▶ [Stored items]:
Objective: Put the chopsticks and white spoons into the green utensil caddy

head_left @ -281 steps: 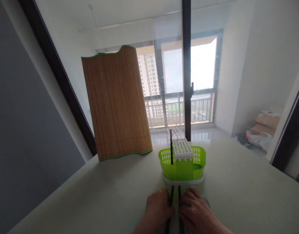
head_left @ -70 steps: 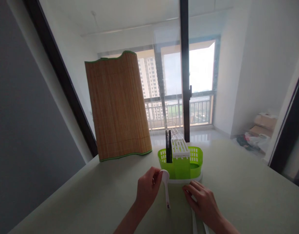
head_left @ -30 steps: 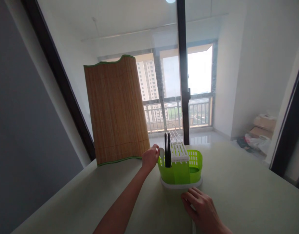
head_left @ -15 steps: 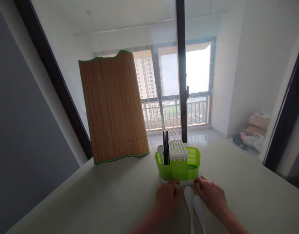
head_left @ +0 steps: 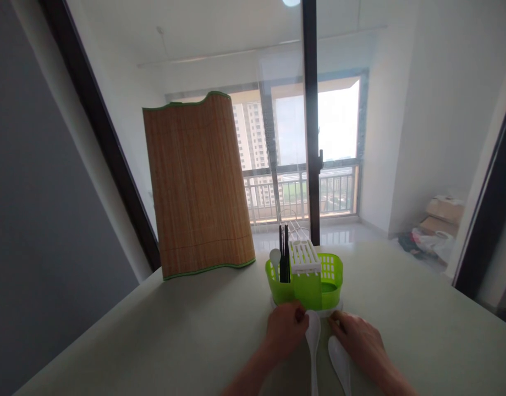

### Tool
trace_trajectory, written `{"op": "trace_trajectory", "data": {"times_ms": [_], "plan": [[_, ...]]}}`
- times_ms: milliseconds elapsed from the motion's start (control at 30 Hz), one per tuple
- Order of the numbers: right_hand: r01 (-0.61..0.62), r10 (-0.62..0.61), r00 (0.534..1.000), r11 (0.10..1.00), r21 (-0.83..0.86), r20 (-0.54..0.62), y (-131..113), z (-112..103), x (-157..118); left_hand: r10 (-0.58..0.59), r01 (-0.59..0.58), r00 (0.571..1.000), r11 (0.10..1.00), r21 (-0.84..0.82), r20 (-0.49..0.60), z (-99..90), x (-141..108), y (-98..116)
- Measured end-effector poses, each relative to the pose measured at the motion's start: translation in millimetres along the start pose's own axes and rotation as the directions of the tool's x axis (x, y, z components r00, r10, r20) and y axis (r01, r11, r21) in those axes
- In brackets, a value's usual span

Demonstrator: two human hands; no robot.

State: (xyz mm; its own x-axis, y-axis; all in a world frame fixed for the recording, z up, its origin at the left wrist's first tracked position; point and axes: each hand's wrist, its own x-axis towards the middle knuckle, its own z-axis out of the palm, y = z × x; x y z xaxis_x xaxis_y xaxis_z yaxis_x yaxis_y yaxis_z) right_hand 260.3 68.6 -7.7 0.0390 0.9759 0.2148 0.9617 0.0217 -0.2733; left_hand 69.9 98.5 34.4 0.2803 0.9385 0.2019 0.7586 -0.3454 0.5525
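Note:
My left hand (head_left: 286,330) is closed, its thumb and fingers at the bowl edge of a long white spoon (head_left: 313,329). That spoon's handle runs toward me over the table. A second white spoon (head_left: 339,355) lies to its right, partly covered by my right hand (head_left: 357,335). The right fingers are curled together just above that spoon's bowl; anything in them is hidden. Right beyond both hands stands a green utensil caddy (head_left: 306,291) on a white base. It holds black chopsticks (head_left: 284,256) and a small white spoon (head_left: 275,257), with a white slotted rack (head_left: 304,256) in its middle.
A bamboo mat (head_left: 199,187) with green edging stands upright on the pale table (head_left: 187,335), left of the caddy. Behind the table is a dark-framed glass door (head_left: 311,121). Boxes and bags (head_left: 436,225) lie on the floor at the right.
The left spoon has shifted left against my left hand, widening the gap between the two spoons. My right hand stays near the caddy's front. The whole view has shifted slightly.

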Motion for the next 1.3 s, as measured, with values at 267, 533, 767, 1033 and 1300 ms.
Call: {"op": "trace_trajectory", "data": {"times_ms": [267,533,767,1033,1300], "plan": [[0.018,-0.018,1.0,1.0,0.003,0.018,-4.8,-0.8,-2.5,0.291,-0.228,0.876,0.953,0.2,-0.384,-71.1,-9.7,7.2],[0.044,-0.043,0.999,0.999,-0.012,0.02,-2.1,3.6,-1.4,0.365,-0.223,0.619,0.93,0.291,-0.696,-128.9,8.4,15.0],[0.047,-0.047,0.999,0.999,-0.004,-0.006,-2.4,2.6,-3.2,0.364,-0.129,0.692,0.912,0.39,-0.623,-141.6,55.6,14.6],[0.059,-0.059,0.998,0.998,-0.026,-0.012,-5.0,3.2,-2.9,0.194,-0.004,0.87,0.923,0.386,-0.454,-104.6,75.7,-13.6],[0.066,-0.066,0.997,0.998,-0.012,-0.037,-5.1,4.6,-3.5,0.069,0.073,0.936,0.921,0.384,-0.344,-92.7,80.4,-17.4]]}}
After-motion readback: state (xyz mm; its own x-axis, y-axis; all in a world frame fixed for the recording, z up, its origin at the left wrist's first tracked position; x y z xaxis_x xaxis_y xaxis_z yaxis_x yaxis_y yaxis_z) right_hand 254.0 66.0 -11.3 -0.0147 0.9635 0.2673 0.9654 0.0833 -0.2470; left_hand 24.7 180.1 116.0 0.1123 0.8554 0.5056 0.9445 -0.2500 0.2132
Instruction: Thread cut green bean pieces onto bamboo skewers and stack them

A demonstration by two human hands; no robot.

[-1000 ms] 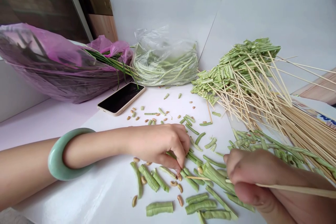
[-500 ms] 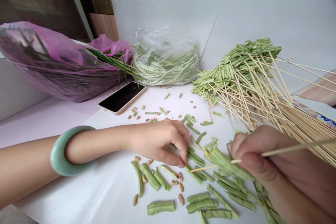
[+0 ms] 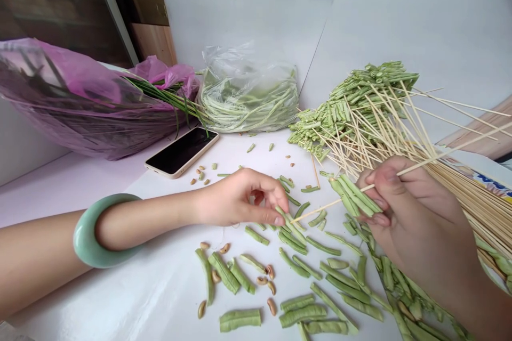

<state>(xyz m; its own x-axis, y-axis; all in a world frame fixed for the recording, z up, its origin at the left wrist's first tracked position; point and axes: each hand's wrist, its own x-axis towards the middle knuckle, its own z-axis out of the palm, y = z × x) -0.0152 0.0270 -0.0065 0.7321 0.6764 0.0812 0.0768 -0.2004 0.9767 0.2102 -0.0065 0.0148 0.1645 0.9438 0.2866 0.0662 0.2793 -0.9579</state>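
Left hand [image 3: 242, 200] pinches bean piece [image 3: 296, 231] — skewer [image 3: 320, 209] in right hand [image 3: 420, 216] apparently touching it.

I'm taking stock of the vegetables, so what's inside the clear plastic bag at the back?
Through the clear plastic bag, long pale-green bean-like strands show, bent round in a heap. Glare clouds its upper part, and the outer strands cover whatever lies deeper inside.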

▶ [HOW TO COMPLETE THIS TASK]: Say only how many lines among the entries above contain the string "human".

▶ [RESPONSE TO THIS TASK]: 2